Activity: From the entries that follow, copy exactly the lines beginning at the line holding "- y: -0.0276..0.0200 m" and continuing through the line holding "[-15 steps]".
==== Available data ====
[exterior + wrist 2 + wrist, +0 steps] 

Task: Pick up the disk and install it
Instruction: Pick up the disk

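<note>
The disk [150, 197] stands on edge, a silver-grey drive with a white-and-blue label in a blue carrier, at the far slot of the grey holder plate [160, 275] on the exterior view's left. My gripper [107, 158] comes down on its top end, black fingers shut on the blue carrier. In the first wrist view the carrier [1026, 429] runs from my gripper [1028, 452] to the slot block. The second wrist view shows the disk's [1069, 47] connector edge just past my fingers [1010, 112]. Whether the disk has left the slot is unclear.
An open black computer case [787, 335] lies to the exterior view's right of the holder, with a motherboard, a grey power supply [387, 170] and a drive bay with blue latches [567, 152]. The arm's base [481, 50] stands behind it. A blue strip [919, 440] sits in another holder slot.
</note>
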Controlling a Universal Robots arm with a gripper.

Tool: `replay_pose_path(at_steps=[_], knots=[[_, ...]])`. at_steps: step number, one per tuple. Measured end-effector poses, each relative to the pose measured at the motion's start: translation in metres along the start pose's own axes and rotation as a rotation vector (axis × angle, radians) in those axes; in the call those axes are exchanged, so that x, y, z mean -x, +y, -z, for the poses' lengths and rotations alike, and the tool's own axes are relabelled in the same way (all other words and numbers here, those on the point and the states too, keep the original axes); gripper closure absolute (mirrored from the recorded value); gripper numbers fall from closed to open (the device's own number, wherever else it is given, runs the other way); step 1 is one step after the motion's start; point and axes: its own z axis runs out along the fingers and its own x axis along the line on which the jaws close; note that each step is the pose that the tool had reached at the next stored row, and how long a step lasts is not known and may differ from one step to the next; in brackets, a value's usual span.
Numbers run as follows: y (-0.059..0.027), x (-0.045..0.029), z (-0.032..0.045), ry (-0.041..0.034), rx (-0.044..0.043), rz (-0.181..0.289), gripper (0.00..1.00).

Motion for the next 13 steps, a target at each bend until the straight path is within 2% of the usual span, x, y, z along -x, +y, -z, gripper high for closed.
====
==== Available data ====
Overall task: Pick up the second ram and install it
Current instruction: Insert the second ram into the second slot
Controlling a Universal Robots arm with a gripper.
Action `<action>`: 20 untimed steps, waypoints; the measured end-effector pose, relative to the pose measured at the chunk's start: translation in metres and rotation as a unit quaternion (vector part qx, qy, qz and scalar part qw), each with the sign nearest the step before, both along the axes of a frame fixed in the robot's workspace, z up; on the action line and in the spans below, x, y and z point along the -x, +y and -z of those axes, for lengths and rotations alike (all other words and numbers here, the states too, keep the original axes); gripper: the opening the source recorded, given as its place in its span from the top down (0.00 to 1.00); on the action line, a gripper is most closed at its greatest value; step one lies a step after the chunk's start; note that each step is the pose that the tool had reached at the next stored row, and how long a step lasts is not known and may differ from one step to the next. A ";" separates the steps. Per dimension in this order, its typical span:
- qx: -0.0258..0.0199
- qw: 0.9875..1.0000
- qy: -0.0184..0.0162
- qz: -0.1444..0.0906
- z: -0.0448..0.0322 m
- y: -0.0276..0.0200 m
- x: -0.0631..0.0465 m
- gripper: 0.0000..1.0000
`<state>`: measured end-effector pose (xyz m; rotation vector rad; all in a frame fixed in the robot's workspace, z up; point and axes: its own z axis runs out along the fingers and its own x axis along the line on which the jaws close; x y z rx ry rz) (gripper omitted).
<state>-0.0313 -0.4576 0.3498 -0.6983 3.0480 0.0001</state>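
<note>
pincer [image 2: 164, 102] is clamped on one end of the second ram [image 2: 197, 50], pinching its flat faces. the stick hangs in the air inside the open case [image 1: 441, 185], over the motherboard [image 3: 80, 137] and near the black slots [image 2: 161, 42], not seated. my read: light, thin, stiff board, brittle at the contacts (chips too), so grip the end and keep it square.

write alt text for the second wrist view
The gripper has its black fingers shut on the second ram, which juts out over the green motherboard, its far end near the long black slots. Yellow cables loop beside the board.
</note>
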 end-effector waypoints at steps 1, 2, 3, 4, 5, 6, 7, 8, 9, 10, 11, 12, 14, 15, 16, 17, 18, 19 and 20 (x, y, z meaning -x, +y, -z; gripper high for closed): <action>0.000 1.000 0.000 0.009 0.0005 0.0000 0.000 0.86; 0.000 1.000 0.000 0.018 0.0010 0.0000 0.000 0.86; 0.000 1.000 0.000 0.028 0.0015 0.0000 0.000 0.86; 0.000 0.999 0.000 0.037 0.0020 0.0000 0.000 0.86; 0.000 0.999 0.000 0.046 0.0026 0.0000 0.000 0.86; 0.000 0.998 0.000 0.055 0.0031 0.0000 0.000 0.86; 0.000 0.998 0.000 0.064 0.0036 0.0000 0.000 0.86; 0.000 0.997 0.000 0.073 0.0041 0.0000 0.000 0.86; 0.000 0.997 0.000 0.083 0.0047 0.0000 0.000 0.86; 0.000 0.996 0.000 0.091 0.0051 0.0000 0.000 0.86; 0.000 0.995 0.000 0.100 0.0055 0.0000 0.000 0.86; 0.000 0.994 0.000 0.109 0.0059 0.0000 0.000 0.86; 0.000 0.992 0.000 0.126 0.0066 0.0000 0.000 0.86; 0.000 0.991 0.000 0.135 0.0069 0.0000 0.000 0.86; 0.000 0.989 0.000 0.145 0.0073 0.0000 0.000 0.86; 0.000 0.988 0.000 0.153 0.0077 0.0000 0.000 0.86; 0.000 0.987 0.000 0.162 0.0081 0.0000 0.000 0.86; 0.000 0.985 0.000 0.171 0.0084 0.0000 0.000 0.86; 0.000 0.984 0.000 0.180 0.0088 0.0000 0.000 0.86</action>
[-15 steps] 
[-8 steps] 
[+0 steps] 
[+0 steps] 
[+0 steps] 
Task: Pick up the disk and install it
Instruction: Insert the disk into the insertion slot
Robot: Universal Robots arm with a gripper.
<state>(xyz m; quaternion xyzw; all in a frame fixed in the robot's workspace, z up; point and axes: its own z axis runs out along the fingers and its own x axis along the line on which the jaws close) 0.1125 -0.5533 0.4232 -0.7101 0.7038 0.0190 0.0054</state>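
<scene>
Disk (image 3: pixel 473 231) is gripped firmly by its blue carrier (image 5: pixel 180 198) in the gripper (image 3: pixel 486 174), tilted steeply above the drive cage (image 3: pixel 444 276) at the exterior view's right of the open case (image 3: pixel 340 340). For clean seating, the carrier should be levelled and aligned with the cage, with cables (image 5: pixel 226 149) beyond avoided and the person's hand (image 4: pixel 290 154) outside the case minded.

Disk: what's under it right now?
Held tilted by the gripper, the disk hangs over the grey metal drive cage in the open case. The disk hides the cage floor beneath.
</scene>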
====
Result of the task:
- y: -0.0276..0.0200 m
- x: -0.0631..0.0465 m
- gripper: 0.0000..1.0000
`<state>`: measured end-effector pose (xyz m; rotation vector rad; all in a frame fixed in the robot's workspace, z up; point and axes: its own z axis runs out along the fingers and its own x axis along the line on which the jaws close; x y z rx ry rz) (gripper omitted).
<state>-0.0313 -0.4576 0.3498 -0.6983 3.0480 0.0001</state>
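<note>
pincer [image 2: 164, 102] is clamped on one end of the second ram [image 2: 197, 50], pinching its flat faces. the stick hangs in the air inside the open case [image 1: 441, 185], over the motherboard [image 3: 80, 137] and near the black slots [image 2: 161, 42], not seated. my read: light, thin, stiff board, brittle at the contacts (chips too), so grip the end and keep it square.

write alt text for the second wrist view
The gripper has its black fingers shut on the second ram, which juts out over the green motherboard, its far end near the long black slots. Yellow cables loop beside the board.
</note>
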 end-effector waypoints at steps 1, 2, 3, 4, 5, 6, 7, 8, 9, 10, 11, 12, 14, 15, 16, 17, 18, 19 and 20 (x, y, z meaning -x, +y, -z; gripper high for closed): <action>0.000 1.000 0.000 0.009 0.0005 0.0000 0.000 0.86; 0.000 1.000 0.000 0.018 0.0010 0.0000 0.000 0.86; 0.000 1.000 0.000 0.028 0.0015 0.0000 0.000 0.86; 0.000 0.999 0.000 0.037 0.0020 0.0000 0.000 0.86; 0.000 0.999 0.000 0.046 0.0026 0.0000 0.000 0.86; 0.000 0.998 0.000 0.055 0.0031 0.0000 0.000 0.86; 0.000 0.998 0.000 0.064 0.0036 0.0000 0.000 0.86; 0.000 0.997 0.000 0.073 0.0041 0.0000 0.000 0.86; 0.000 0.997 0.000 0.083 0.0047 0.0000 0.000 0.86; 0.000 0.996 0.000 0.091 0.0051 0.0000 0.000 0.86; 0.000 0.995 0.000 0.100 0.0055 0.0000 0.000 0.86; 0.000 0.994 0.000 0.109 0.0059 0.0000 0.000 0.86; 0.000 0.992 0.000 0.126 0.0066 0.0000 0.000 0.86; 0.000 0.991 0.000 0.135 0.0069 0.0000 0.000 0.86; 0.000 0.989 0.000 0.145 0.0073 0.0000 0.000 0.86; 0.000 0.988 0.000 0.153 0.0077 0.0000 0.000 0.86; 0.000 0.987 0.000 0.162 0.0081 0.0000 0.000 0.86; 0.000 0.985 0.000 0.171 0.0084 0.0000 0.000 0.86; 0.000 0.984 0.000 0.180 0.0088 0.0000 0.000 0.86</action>
[-15 steps] 

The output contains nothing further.